* Requirement *
An exact copy of all the data below is needed.
### Excerpted records
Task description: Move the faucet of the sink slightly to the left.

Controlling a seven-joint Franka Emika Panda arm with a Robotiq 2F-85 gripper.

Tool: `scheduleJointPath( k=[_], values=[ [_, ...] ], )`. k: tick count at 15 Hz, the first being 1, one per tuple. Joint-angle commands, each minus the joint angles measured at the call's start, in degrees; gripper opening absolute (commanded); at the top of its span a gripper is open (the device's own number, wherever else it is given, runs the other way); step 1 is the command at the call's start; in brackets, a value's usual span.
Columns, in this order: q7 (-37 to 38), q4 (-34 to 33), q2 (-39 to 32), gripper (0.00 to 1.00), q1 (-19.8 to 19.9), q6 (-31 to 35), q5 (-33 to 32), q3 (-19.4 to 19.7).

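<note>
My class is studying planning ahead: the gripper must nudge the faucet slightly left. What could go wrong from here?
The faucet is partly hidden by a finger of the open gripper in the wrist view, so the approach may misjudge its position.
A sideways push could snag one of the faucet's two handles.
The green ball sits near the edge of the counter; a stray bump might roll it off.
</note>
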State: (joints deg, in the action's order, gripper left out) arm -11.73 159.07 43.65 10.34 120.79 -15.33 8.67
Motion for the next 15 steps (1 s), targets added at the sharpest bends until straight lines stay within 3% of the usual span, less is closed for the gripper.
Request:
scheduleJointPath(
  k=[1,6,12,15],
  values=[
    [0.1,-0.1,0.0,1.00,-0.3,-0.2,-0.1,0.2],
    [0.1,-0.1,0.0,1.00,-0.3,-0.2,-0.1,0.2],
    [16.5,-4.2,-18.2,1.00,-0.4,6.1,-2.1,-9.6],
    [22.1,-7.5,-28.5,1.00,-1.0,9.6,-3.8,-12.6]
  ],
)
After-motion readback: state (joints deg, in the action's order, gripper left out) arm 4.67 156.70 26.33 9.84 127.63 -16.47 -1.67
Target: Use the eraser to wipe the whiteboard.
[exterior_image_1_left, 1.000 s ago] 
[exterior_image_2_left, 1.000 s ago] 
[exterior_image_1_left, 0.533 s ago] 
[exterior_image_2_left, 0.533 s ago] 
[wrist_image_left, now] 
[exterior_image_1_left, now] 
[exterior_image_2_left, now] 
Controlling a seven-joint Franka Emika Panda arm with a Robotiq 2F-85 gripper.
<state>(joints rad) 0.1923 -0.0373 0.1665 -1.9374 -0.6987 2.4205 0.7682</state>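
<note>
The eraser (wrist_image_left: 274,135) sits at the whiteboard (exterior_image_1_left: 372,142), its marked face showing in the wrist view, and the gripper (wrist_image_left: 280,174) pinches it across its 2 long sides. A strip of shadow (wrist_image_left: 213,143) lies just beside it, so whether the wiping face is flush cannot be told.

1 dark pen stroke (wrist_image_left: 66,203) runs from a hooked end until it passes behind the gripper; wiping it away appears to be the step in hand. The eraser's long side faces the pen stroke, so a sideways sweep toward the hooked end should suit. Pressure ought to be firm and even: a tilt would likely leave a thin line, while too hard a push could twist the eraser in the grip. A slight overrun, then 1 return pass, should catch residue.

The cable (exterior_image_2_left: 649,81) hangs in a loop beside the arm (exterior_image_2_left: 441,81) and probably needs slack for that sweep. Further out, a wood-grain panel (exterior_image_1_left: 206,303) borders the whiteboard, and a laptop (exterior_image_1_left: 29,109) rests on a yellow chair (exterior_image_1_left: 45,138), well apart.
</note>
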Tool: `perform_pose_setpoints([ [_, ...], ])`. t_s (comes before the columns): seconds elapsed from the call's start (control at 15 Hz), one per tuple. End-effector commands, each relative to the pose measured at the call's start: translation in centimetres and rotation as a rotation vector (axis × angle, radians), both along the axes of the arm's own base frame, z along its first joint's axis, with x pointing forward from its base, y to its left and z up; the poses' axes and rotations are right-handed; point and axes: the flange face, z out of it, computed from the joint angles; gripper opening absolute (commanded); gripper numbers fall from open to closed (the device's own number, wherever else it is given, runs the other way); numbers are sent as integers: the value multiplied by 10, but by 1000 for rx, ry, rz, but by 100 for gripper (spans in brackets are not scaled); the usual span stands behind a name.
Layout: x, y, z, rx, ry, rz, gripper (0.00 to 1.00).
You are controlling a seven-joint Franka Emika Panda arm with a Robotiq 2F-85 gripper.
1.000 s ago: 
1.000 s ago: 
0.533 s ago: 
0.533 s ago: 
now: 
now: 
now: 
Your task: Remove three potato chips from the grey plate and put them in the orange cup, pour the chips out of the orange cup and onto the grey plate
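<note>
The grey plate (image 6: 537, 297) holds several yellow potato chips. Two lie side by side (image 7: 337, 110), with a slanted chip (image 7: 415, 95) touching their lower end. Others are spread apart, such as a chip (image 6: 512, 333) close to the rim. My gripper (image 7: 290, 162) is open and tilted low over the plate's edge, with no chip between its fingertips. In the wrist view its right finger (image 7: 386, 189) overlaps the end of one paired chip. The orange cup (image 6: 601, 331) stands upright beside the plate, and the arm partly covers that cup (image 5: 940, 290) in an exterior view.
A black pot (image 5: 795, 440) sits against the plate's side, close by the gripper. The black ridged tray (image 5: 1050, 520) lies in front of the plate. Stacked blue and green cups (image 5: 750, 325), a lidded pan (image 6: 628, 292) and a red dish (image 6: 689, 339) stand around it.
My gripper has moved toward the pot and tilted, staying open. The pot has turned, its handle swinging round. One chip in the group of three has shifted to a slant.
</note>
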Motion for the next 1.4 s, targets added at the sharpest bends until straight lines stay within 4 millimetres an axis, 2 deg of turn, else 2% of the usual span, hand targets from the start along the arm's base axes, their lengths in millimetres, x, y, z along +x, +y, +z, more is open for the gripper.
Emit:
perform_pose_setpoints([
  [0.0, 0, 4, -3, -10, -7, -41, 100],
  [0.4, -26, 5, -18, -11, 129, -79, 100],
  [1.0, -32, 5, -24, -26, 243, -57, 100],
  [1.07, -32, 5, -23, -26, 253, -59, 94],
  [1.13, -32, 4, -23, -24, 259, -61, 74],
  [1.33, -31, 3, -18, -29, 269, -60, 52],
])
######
* Answer for the task *
Task description: Move the faucet of the sink slightly to the left.

Controlling a seven-joint Franka Emika Panda arm with a Robotiq 2F-85 gripper.

Tool: `scheduleJointPath( k=[_], values=[ [_, ...] ], )`. k: tick count at 15 Hz, the first being 1, one per tuple. Joint-angle commands, each minus the joint angles measured at the call's start, in degrees; gripper opening absolute (commanded); at the top of its span a gripper is open (the device's own number, wherever else it is given, runs the other way); step 1 is the command at the call's start; in brackets, a value's usual span.
Columns, in this order: q7 (-37 to 38), q4 (-34 to 33), q2 (-39 to 32), gripper (0.00 to 1.00), q1 (-19.8 to 19.9), q6 (-31 to 35), q5 (-33 to 32), q3 (-19.4 to 19.7).

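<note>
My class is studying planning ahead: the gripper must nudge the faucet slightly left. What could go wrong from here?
The faucet is partly hidden by a finger of the open gripper in the wrist view, so the approach may misjudge its position.
A sideways push could snag one of the faucet's two handles.
The green ball sits near the edge of the counter; a stray bump might roll it off.
</note>
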State: (joints deg, in the action's order, gripper left out) arm -11.73 159.07 43.65 10.34 120.79 -15.33 8.67
Motion for the next 15 steps (1 s), targets added at the sharpest bends until straight lines stay within 3% of the usual span, less is closed for the gripper.
Request:
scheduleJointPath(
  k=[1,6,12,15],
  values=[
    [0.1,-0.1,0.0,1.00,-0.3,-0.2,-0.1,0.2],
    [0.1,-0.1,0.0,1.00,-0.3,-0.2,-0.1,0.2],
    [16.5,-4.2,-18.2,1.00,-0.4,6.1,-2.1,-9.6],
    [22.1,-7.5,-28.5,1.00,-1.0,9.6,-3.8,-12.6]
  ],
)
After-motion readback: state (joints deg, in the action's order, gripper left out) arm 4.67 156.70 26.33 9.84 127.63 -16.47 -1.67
Target: Use the eraser to wipe the whiteboard.
[exterior_image_1_left, 1.000 s ago] 
[exterior_image_2_left, 1.000 s ago] 
[exterior_image_1_left, 0.533 s ago] 
[exterior_image_2_left, 0.533 s ago] 
[wrist_image_left, now] 
[exterior_image_1_left, now] 
[exterior_image_2_left, now] 
Controlling a seven-joint Franka Emika Panda arm with a Robotiq 2F-85 gripper.
<state>(joints rad) 0.1923 -0.0373 0.1665 -1.9374 -0.6987 2.4205 0.7682</state>
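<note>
The eraser (wrist_image_left: 274,135) sits at the whiteboard (exterior_image_1_left: 372,142), its marked face showing in the wrist view, and the gripper (wrist_image_left: 280,174) pinches it across its 2 long sides. A strip of shadow (wrist_image_left: 213,143) lies just beside it, so whether the wiping face is flush cannot be told.

1 dark pen stroke (wrist_image_left: 66,203) runs from a hooked end until it passes behind the gripper; wiping it away appears to be the step in hand. The eraser's long side faces the pen stroke, so a sideways sweep toward the hooked end should suit. Pressure ought to be firm and even: a tilt would likely leave a thin line, while too hard a push could twist the eraser in the grip. A slight overrun, then 1 return pass, should catch residue.

The cable (exterior_image_2_left: 649,81) hangs in a loop beside the arm (exterior_image_2_left: 441,81) and probably needs slack for that sweep. Further out, a wood-grain panel (exterior_image_1_left: 206,303) borders the whiteboard, and a laptop (exterior_image_1_left: 29,109) rests on a yellow chair (exterior_image_1_left: 45,138), well apart.
</note>
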Tool: `perform_pose_setpoints([ [_, ...], ])`. t_s (comes before the columns): seconds elapsed from the call's start (control at 15 Hz), one per tuple. End-effector commands, each relative to the pose measured at the call's start: translation in centimetres and rotation as a rotation vector (axis × angle, radians), both along the axes of the arm's own base frame, z along its first joint's axis, with x pointing forward from its base, y to its left and z up; the poses' axes and rotations are right-handed; point and axes: the flange face, z out of it, computed from the joint angles; gripper opening absolute (commanded); gripper numbers fall from open to closed (the device's own number, wherever else it is given, runs the other way); numbers are sent as integers: the value multiplied by 10, but by 1000 for rx, ry, rz, but by 100 for gripper (spans in brackets are not scaled); the usual span stands behind a name.
Layout: x, y, z, rx, ry, rz, gripper (0.00 to 1.00).
You are controlling a seven-joint Franka Emika Panda arm with a Robotiq 2F-85 gripper.
1.000 s ago: 
1.000 s ago: 
0.533 s ago: 
0.533 s ago: 
now: 
now: 
now: 
Your task: Remove three potato chips from the grey plate and put them in the orange cup, pour the chips out of the orange cup and onto the grey plate
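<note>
The grey plate (image 6: 537, 297) holds several yellow potato chips. Two lie side by side (image 7: 337, 110), with a slanted chip (image 7: 415, 95) touching their lower end. Others are spread apart, such as a chip (image 6: 512, 333) close to the rim. My gripper (image 7: 290, 162) is open and tilted low over the plate's edge, with no chip between its fingertips. In the wrist view its right finger (image 7: 386, 189) overlaps the end of one paired chip. The orange cup (image 6: 601, 331) stands upright beside the plate, and the arm partly covers that cup (image 5: 940, 290) in an exterior view.
A black pot (image 5: 795, 440) sits against the plate's side, close by the gripper. The black ridged tray (image 5: 1050, 520) lies in front of the plate. Stacked blue and green cups (image 5: 750, 325), a lidded pan (image 6: 628, 292) and a red dish (image 6: 689, 339) stand around it.
My gripper has moved toward the pot and tilted, staying open. The pot has turned, its handle swinging round. One chip in the group of three has shifted to a slant.
</note>
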Motion for the next 1.4 s, targets added at the sharpest bends until straight lines stay within 4 millimetres an axis, 2 deg of turn, else 2% of the usual span, hand targets from the start along the arm's base axes, their lengths in millimetres, x, y, z along +x, +y, +z, more is open for the gripper.
Emit:
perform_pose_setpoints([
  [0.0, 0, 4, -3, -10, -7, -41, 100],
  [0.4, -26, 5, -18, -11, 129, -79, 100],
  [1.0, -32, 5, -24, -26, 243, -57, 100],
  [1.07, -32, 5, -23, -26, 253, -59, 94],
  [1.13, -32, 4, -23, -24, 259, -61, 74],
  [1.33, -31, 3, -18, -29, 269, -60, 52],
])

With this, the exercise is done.